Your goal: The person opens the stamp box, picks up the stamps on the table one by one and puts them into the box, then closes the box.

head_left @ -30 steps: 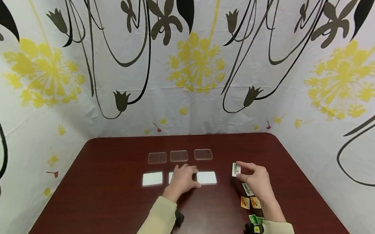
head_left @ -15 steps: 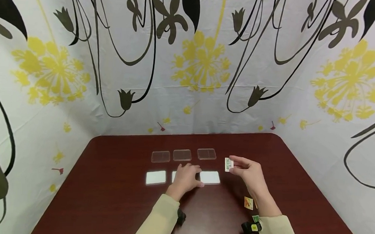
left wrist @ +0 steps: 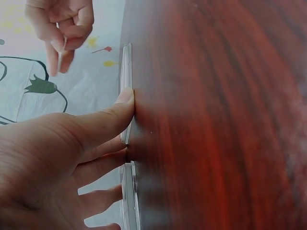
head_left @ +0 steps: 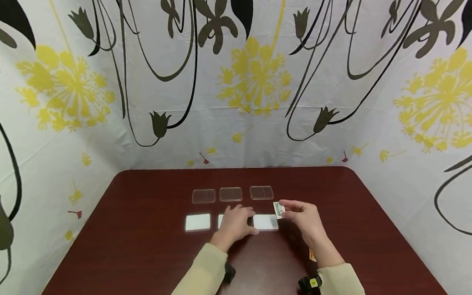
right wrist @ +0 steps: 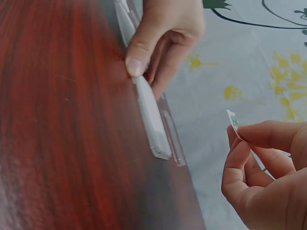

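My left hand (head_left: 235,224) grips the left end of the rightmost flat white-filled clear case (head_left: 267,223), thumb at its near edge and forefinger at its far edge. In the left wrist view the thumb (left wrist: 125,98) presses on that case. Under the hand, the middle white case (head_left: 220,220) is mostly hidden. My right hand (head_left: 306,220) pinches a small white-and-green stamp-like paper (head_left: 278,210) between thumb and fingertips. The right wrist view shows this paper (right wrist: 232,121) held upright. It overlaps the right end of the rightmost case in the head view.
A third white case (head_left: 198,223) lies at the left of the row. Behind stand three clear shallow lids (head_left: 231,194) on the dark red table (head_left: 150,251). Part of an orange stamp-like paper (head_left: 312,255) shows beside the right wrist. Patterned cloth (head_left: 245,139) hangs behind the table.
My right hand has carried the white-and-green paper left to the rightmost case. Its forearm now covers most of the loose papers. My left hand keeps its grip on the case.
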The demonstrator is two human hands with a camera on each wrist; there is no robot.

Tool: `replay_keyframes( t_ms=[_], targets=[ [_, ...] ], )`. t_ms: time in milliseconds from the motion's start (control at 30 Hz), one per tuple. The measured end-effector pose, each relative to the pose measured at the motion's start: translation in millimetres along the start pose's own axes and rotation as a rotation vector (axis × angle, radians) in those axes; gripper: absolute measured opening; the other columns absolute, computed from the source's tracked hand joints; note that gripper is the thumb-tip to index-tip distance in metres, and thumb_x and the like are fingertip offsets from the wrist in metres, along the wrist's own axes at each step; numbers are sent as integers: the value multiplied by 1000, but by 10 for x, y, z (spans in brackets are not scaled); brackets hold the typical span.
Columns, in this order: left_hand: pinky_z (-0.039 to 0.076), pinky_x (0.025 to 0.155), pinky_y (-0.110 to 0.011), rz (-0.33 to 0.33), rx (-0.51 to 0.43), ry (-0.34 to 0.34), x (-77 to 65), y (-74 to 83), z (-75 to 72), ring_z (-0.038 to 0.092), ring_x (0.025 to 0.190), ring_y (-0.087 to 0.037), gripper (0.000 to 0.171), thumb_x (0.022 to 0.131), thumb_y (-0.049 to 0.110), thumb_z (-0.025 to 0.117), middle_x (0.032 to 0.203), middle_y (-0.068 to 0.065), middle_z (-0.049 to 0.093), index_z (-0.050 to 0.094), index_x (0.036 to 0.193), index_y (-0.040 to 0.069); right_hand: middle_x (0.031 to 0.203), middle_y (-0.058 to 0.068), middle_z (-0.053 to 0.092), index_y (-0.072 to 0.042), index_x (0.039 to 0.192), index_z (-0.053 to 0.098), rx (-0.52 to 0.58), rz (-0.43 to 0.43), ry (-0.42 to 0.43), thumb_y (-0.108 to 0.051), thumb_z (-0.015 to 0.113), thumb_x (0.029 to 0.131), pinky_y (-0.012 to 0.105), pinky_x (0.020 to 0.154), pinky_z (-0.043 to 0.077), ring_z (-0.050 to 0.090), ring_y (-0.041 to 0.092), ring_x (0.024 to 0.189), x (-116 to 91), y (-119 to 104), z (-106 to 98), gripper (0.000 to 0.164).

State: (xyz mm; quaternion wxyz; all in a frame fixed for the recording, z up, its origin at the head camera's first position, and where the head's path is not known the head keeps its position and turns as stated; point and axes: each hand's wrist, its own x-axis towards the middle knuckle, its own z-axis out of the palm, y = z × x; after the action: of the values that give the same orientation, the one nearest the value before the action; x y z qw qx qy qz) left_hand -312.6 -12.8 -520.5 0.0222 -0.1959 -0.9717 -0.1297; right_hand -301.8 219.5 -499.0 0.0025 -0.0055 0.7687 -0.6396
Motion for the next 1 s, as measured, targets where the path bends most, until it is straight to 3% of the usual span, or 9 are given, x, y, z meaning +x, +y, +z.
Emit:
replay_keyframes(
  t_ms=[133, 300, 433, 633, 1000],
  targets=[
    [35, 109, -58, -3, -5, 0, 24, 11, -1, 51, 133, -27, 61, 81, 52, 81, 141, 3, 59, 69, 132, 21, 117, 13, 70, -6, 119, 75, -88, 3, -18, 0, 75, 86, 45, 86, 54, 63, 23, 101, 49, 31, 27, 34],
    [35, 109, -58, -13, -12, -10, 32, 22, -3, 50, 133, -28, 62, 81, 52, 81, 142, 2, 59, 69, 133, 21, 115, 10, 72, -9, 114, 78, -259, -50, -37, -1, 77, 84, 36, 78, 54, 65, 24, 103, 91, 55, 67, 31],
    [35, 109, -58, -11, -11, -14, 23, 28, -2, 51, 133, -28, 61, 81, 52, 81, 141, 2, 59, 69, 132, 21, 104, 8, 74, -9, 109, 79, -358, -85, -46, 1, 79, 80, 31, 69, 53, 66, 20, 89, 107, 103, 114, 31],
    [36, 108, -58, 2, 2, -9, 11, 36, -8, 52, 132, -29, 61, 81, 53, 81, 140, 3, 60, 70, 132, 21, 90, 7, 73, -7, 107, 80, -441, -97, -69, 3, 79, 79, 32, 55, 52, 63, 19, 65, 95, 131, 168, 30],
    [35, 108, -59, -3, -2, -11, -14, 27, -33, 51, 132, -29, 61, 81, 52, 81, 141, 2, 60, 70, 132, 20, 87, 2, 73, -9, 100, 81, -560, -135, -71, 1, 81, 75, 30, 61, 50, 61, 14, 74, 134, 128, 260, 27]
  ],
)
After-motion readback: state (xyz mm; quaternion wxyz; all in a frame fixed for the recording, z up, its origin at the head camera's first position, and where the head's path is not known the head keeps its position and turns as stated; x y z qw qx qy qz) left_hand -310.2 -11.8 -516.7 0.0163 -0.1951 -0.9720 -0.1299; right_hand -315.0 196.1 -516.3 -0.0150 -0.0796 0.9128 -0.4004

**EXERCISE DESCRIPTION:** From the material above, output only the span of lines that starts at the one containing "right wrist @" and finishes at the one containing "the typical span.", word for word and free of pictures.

**EXPECTED OUTPUT:**
right wrist @ +0 steps: 

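My left hand (head_left: 235,224) grips the left end of the rightmost flat white-filled clear case (head_left: 267,223), thumb at its near edge and forefinger at its far edge. In the left wrist view the thumb (left wrist: 125,98) presses on that case. Under the hand, the middle white case (head_left: 220,220) is mostly hidden. My right hand (head_left: 306,220) pinches a small white-and-green stamp-like paper (head_left: 278,210) between thumb and fingertips. The right wrist view shows this paper (right wrist: 232,121) held upright. It overlaps the right end of the rightmost case in the head view.
A third white case (head_left: 198,223) lies at the left of the row. Behind stand three clear shallow lids (head_left: 231,194) on the dark red table (head_left: 150,251). Part of an orange stamp-like paper (head_left: 312,255) shows beside the right wrist. Patterned cloth (head_left: 245,139) hangs behind the table.
My right hand has carried the white-and-green paper left to the rightmost case. Its forearm now covers most of the loose papers. My left hand keeps its grip on the case.
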The demonstrator is two human hands with a camera on each wrist; there is no robot.

Tool: `replay_keyframes( t_ms=[_], targets=[ [_, ...] ], )`. t_ms: time in milliseconds from the motion's start (control at 30 Hz), one per tuple. The measured end-effector pose, each relative to the pose measured at the motion's start: translation in millimetres along the start pose's own axes and rotation as a rotation vector (axis × angle, radians) in those axes; gripper: absolute measured opening; the other columns absolute, computed from the source's tracked hand joints; note that gripper is the thumb-tip to index-tip distance in metres, and thumb_x and the like are fingertip offsets from the wrist in metres, along the wrist's own axes at each step; numbers are sent as integers: the value multiplied by 1000, but by 10 for x, y, z (spans in brackets are not scaled); brackets hold the typical span.

No additional output is required.